Every line in the records below that holds "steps" must be identified and copied.
------
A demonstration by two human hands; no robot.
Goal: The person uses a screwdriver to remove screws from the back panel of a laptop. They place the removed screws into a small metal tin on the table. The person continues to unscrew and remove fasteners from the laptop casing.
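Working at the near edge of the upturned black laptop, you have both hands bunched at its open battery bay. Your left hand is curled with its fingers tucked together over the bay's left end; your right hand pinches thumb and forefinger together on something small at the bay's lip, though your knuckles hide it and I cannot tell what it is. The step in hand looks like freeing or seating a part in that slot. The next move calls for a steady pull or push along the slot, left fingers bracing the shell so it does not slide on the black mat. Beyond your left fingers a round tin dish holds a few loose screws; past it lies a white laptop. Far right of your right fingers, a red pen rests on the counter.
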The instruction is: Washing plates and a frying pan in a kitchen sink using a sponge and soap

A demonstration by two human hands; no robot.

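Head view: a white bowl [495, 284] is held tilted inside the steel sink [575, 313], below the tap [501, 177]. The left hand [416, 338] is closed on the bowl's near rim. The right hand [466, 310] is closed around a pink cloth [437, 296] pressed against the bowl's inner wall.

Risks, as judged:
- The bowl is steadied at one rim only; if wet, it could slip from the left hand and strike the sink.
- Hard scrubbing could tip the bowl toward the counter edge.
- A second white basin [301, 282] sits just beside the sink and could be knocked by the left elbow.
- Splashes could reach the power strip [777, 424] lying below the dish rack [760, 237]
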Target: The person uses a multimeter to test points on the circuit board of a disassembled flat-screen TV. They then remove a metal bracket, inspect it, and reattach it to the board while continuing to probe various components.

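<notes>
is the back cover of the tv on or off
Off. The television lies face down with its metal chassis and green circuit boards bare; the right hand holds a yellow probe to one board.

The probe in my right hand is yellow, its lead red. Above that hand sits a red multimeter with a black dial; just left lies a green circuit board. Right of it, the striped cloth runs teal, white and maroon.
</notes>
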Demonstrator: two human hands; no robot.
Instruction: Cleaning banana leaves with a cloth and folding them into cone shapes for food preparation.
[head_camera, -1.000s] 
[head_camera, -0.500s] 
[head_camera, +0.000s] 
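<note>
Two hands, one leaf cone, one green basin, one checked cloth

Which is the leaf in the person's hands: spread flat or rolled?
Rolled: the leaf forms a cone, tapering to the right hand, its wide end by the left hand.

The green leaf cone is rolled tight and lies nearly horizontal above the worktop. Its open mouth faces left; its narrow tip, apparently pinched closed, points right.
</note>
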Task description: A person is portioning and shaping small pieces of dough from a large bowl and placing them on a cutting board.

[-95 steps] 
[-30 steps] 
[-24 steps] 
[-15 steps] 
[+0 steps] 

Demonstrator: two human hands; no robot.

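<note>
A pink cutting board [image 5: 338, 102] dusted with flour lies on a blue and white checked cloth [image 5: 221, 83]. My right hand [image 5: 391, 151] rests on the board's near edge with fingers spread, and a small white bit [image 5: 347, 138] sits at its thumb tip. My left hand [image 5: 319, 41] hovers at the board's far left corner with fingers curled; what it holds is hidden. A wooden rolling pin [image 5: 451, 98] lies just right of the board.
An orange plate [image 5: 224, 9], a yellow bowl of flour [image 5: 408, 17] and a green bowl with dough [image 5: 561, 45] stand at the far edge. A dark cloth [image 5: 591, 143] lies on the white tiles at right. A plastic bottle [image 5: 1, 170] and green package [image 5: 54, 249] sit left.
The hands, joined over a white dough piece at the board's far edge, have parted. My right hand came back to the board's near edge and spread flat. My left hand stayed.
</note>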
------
#### [Answer to this exercise]
[-95 steps] 
[-30 steps] 
[-24 steps] 
[-15 steps] 
[+0 steps] 

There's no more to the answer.